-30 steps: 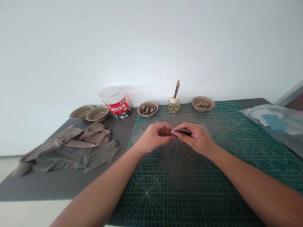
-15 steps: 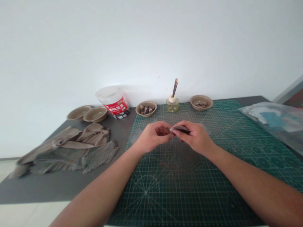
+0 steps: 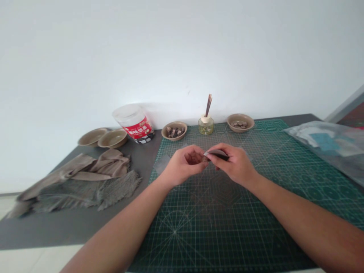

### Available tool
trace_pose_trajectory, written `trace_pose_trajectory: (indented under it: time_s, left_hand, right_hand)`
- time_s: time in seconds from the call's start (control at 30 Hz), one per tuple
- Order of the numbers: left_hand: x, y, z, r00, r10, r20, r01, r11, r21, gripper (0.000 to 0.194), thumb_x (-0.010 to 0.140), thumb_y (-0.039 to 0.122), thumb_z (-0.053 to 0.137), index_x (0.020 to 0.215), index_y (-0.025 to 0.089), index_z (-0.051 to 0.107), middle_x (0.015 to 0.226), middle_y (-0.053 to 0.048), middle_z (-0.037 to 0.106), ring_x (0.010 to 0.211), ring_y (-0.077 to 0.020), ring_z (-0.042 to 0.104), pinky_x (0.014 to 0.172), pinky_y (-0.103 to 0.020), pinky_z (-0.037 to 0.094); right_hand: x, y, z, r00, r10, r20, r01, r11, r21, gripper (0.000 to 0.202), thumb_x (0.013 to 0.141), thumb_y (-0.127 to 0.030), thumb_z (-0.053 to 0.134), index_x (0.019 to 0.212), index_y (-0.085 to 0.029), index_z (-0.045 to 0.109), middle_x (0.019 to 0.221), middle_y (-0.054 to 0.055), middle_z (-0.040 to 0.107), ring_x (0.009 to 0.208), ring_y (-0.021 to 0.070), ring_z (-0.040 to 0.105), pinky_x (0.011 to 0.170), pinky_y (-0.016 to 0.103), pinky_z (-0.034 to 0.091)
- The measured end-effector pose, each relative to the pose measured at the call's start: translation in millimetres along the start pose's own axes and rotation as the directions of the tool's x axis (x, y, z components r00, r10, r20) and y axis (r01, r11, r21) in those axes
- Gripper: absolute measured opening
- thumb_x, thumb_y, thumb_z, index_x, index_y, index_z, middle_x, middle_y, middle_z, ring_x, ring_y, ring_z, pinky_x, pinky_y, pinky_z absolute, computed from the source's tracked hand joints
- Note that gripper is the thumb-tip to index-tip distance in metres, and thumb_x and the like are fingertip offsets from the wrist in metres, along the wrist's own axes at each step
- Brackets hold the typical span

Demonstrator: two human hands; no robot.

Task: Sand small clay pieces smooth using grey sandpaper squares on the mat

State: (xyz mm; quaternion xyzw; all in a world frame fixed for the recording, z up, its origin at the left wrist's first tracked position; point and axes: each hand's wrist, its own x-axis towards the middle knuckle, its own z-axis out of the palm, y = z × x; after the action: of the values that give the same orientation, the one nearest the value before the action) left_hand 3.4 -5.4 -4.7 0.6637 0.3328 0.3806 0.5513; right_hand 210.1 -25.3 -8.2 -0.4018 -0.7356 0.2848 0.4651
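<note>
Mid-step, by my read. Thin dark flat piece, pale at its left end (image 3: 221,153), is between the two hands, above the green gridded cutting mat (image 3: 199,227) on the dark grey surface (image 3: 65,231). Right hand (image 3: 238,163) is closed on it, thumb on the near side, fingers behind. Left hand (image 3: 183,165) is curled, hollow palm, thumb and fingertips nearly meeting at the pale end; can't tell if they pinch it or only touch

Done: piece is picked up and within reach of both hands. Left: fingertip work at the pale end looks unfinished, piece not set down. Beyond the left hand, a round tan bowl (image 3: 174,138) holds dark and pinkish stones (image 3: 175,132); beyond the right hand, a matching tan bowl (image 3: 240,131) holds flatter brownish pieces (image 3: 239,124). Can't judge from these whether either lot is finished with

Hard to read: far face of the piece is behind the right fingers, material unclear. Left fingertips are small and soft-focus, might hide something tiny. Clear plastic sheet (image 3: 162,165) just beside the left hand is faint, partly covered by it. Well right of the right hand, a translucent plastic bag (image 3: 327,142) runs out of frame, contents blurred
</note>
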Motion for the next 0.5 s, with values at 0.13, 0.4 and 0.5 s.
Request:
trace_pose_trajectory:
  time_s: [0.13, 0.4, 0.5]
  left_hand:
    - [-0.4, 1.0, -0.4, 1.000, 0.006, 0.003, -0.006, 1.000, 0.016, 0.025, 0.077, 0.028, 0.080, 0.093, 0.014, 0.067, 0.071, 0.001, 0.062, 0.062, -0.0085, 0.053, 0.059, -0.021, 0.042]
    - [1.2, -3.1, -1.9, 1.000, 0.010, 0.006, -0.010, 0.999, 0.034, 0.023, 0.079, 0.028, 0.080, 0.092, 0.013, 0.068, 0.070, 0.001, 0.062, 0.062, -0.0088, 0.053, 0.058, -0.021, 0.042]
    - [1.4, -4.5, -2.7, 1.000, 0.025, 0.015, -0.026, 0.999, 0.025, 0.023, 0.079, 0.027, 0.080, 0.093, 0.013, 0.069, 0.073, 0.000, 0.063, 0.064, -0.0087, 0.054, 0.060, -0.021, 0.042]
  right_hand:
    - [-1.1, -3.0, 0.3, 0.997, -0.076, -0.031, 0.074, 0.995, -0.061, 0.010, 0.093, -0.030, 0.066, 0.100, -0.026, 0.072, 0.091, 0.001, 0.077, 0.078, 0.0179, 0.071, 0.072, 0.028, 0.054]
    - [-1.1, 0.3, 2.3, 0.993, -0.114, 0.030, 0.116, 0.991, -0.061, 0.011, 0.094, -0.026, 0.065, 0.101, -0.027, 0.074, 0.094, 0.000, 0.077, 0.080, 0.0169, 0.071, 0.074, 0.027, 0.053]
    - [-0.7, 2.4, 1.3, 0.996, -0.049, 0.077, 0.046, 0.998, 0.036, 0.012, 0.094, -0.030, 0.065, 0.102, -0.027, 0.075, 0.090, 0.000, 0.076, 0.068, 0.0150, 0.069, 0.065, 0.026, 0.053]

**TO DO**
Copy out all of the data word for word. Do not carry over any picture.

**RESULT BELOW**
-30 steps: 
-15 steps: 
+0 steps: 

### Available tool
trace_pose_trajectory, written `trace_pose_trajectory: (indented under it: time_s, left_hand, right_hand)`
- time_s: time in seconds from the call's start (control at 30 Hz), one per tuple
- Order of the numbers: left_hand: x, y, z, r00, r10, r20, r01, r11, r21, gripper (0.000 to 0.194), thumb_x (-0.010 to 0.140), thumb_y (-0.039 to 0.122), thumb_z (-0.053 to 0.137), index_x (0.020 to 0.215), index_y (-0.025 to 0.089), index_z (-0.051 to 0.107), middle_x (0.015 to 0.226), middle_y (-0.053 to 0.048), middle_z (-0.037 to 0.106), ring_x (0.010 to 0.211), ring_y (-0.077 to 0.020), ring_z (-0.042 to 0.104), pinky_x (0.014 to 0.172), pinky_y (-0.103 to 0.020), pinky_z (-0.037 to 0.094); right_hand: x, y, z, r00, r10, r20, r01, r11, r21, gripper (0.000 to 0.202), thumb_x (0.013 to 0.141), thumb_y (-0.127 to 0.030), thumb_z (-0.053 to 0.134), index_x (0.019 to 0.212), index_y (-0.085 to 0.029), index_z (-0.045 to 0.109), middle_x (0.019 to 0.221), middle_y (-0.054 to 0.055), middle_z (-0.040 to 0.107), ring_x (0.009 to 0.208), ring_y (-0.021 to 0.070), ring_z (-0.040 to 0.105), pinky_x (0.011 to 0.170), pinky_y (-0.016 to 0.103), pinky_z (-0.034 to 0.091)
- The measured end-effector pose, each relative to the pose measured at the call's start: translation in millimetres along the start pose's own axes and rotation as the directions of the tool's x axis (x, y, z components r00, r10, r20) and y axis (r01, r11, r21) in those axes
- Gripper: absolute measured opening
- thumb_x, thumb_y, thumb_z, index_x, index_y, index_z, middle_x, middle_y, middle_z, ring_x, ring_y, ring_z, pinky_x, pinky_y, pinky_z absolute, computed from the source's tracked hand joints
- Note that gripper is the thumb-tip to index-tip distance in metres, and thumb_x and the like are fingertip offsets from the wrist in metres, along the wrist's own axes at each step
- Brackets hold the typical span

Demonstrator: two human hands; no robot.

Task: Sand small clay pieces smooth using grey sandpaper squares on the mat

State: (xyz mm; quaternion xyzw; all in a world frame fixed for the recording, z up, its origin at the left wrist's first tracked position; point and axes: each hand's wrist, its own x-axis towards the middle knuckle, its own z-axis out of the palm, y = z × x; after the action: of the values that give the same orientation, the one nearest the value before the action) left_hand 3.4 -5.4 -4.7 0.6637 0.3328 0.3806 0.5513; right_hand 210.1 -25.3 -8.2 -0.4018 -0.7356 0.2848 0.4651
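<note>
Mid-step, by my read. Thin dark flat piece, pale at its left end (image 3: 221,153), is between the two hands, above the green gridded cutting mat (image 3: 199,227) on the dark grey surface (image 3: 65,231). Right hand (image 3: 238,163) is closed on it, thumb on the near side, fingers behind. Left hand (image 3: 183,165) is curled, hollow palm, thumb and fingertips nearly meeting at the pale end; can't tell if they pinch it or only touch

Done: piece is picked up and within reach of both hands. Left: fingertip work at the pale end looks unfinished, piece not set down. Beyond the left hand, a round tan bowl (image 3: 174,138) holds dark and pinkish stones (image 3: 175,132); beyond the right hand, a matching tan bowl (image 3: 240,131) holds flatter brownish pieces (image 3: 239,124). Can't judge from these whether either lot is finished with

Hard to read: far face of the piece is behind the right fingers, material unclear. Left fingertips are small and soft-focus, might hide something tiny. Clear plastic sheet (image 3: 162,165) just beside the left hand is faint, partly covered by it. Well right of the right hand, a translucent plastic bag (image 3: 327,142) runs out of frame, contents blurred
</note>
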Motion for the next 0.5 s, with values at 0.13, 0.4 and 0.5 s.
Request:
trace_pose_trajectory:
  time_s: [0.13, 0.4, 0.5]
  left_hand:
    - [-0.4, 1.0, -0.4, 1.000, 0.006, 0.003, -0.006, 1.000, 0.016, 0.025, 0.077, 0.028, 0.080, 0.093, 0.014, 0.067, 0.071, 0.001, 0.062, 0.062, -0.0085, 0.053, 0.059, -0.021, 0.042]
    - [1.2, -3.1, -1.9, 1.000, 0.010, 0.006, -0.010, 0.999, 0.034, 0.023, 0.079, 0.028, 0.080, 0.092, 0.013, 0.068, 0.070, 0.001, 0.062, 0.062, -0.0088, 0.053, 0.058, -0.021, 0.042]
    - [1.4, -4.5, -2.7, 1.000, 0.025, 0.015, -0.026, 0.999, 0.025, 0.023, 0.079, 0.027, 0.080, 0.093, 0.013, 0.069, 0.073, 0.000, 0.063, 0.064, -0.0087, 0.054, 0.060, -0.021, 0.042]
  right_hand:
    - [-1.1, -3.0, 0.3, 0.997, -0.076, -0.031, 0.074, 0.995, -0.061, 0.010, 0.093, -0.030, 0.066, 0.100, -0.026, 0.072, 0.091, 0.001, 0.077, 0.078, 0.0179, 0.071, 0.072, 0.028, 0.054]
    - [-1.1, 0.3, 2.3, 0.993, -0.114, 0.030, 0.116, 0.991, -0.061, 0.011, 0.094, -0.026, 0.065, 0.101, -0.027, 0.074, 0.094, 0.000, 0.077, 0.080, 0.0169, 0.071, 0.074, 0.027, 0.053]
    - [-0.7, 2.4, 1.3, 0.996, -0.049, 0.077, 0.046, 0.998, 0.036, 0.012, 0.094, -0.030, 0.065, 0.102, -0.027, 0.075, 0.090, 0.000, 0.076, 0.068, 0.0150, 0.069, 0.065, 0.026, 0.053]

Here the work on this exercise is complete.